Entries shown
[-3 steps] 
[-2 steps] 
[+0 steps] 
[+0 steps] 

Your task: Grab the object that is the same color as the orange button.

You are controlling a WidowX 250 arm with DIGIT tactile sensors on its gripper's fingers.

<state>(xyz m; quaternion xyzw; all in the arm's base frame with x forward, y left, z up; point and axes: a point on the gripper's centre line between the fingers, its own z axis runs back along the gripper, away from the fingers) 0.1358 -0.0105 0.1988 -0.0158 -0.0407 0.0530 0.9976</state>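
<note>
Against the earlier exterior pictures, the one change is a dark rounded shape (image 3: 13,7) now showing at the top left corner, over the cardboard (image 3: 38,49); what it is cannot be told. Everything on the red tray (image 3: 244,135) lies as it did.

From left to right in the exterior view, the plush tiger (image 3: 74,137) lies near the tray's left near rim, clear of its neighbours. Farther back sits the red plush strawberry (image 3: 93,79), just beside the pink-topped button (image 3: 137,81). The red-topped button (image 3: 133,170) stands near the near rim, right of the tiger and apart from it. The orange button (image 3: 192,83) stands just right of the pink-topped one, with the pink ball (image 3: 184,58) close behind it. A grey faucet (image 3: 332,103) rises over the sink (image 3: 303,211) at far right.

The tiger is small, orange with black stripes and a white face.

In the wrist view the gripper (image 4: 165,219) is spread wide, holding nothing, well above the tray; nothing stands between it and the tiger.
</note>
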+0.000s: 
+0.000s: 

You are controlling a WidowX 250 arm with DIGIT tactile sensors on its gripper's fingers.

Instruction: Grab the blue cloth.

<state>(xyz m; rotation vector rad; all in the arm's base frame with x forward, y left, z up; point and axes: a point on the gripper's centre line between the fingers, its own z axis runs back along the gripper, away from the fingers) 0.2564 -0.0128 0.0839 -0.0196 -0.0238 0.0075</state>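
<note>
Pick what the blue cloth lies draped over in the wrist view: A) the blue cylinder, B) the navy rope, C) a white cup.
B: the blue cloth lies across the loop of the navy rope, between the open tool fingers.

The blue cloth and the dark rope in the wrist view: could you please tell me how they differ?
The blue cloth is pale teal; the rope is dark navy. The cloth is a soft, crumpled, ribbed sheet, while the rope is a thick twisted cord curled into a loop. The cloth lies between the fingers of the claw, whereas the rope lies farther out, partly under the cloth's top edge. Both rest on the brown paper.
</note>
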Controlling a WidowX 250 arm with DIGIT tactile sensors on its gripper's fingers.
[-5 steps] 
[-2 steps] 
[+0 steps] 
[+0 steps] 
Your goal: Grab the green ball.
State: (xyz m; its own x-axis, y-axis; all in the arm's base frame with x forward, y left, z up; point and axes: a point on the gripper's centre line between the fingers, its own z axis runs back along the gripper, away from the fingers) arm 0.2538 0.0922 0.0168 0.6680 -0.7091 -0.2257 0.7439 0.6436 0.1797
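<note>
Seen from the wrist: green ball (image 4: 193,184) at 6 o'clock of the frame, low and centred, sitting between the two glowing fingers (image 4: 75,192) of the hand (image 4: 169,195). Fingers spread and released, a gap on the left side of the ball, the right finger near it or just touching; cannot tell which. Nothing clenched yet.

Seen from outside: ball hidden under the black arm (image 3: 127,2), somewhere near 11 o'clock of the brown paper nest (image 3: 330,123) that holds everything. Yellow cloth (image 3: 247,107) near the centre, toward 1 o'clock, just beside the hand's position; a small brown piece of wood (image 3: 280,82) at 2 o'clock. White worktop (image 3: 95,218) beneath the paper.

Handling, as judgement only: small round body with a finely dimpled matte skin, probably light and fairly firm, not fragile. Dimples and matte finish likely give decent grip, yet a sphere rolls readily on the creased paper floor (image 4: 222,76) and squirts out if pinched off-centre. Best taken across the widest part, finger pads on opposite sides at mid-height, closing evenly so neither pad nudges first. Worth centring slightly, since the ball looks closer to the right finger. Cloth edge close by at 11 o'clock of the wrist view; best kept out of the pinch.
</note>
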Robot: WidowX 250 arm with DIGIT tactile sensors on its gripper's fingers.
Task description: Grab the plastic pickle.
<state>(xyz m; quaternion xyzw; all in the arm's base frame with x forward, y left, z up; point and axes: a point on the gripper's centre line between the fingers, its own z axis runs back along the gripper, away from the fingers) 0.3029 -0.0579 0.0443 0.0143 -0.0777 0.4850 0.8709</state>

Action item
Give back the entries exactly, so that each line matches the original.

Answer for this exercise
[-3 steps] 
[-2 steps] 
[+0 steps] 
[+0 steps] 

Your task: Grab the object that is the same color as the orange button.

You are controlling a WidowX 250 arm with DIGIT tactile sensors on its gripper's fingers.

<state>(xyz m; quaternion xyzw; all in the arm's base frame with x forward, y left, z up; point and axes: a point on the gripper's centre line between the fingers, its own z axis runs back along the gripper, away from the fingers) 0.1358 -0.0105 0.1988 -0.0158 -0.0407 0.0530 0.9976</state>
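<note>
Against the earlier exterior pictures, the one change is a dark rounded shape (image 3: 13,7) now showing at the top left corner, over the cardboard (image 3: 38,49); what it is cannot be told. Everything on the red tray (image 3: 244,135) lies as it did.

From left to right in the exterior view, the plush tiger (image 3: 74,137) lies near the tray's left near rim, clear of its neighbours. Farther back sits the red plush strawberry (image 3: 93,79), just beside the pink-topped button (image 3: 137,81). The red-topped button (image 3: 133,170) stands near the near rim, right of the tiger and apart from it. The orange button (image 3: 192,83) stands just right of the pink-topped one, with the pink ball (image 3: 184,58) close behind it. A grey faucet (image 3: 332,103) rises over the sink (image 3: 303,211) at far right.

The tiger is small, orange with black stripes and a white face.

In the wrist view the gripper (image 4: 165,219) is spread wide, holding nothing, well above the tray; nothing stands between it and the tiger.
</note>
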+0.000s: 
+0.000s: 

You are controlling a WidowX 250 arm with DIGIT tactile sensors on its gripper's fingers.

Instruction: Grab the blue cloth.

<state>(xyz m; rotation vector rad; all in the arm's base frame with x forward, y left, z up; point and axes: a point on the gripper's centre line between the fingers, its own z axis runs back along the gripper, away from the fingers) 0.2564 -0.0128 0.0839 -0.0196 -0.0238 0.0075</state>
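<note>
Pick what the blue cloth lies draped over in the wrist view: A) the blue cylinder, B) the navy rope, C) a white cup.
B: the blue cloth lies across the loop of the navy rope, between the open tool fingers.

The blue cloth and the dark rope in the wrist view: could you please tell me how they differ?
The blue cloth is pale teal; the rope is dark navy. The cloth is a soft, crumpled, ribbed sheet, while the rope is a thick twisted cord curled into a loop. The cloth lies between the fingers of the claw, whereas the rope lies farther out, partly under the cloth's top edge. Both rest on the brown paper.
</note>
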Controlling a WidowX 250 arm with DIGIT tactile sensors on its gripper's fingers.
[-5 steps] 
[-2 steps] 
[+0 steps] 
[+0 steps] 
Your goal: Grab the green ball.
State: (xyz m; its own x-axis, y-axis; all in the arm's base frame with x forward, y left, z up; point and axes: a point on the gripper's centre line between the fingers, its own z axis runs back along the gripper, away from the fingers) arm 0.2538 0.0922 0.0168 0.6680 -0.7091 -0.2257 0.7439 0.6436 0.1797
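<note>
Seen from the wrist: green ball (image 4: 193,184) at 6 o'clock of the frame, low and centred, sitting between the two glowing fingers (image 4: 75,192) of the hand (image 4: 169,195). Fingers spread and released, a gap on the left side of the ball, the right finger near it or just touching; cannot tell which. Nothing clenched yet.

Seen from outside: ball hidden under the black arm (image 3: 127,2), somewhere near 11 o'clock of the brown paper nest (image 3: 330,123) that holds everything. Yellow cloth (image 3: 247,107) near the centre, toward 1 o'clock, just beside the hand's position; a small brown piece of wood (image 3: 280,82) at 2 o'clock. White worktop (image 3: 95,218) beneath the paper.

Handling, as judgement only: small round body with a finely dimpled matte skin, probably light and fairly firm, not fragile. Dimples and matte finish likely give decent grip, yet a sphere rolls readily on the creased paper floor (image 4: 222,76) and squirts out if pinched off-centre. Best taken across the widest part, finger pads on opposite sides at mid-height, closing evenly so neither pad nudges first. Worth centring slightly, since the ball looks closer to the right finger. Cloth edge close by at 11 o'clock of the wrist view; best kept out of the pinch.
</note>
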Robot: WidowX 250 arm with DIGIT tactile sensors on its gripper's fingers.
Task description: Grab the plastic pickle.
<state>(xyz m; quaternion xyzw; all in the arm's base frame with x forward, y left, z up; point and axes: a point on the gripper's centre line between the fingers, its own z axis runs back along the gripper, away from the fingers) 0.3029 -0.0579 0.0443 0.0143 -0.0777 0.4850 0.8709</state>

That finishes the output.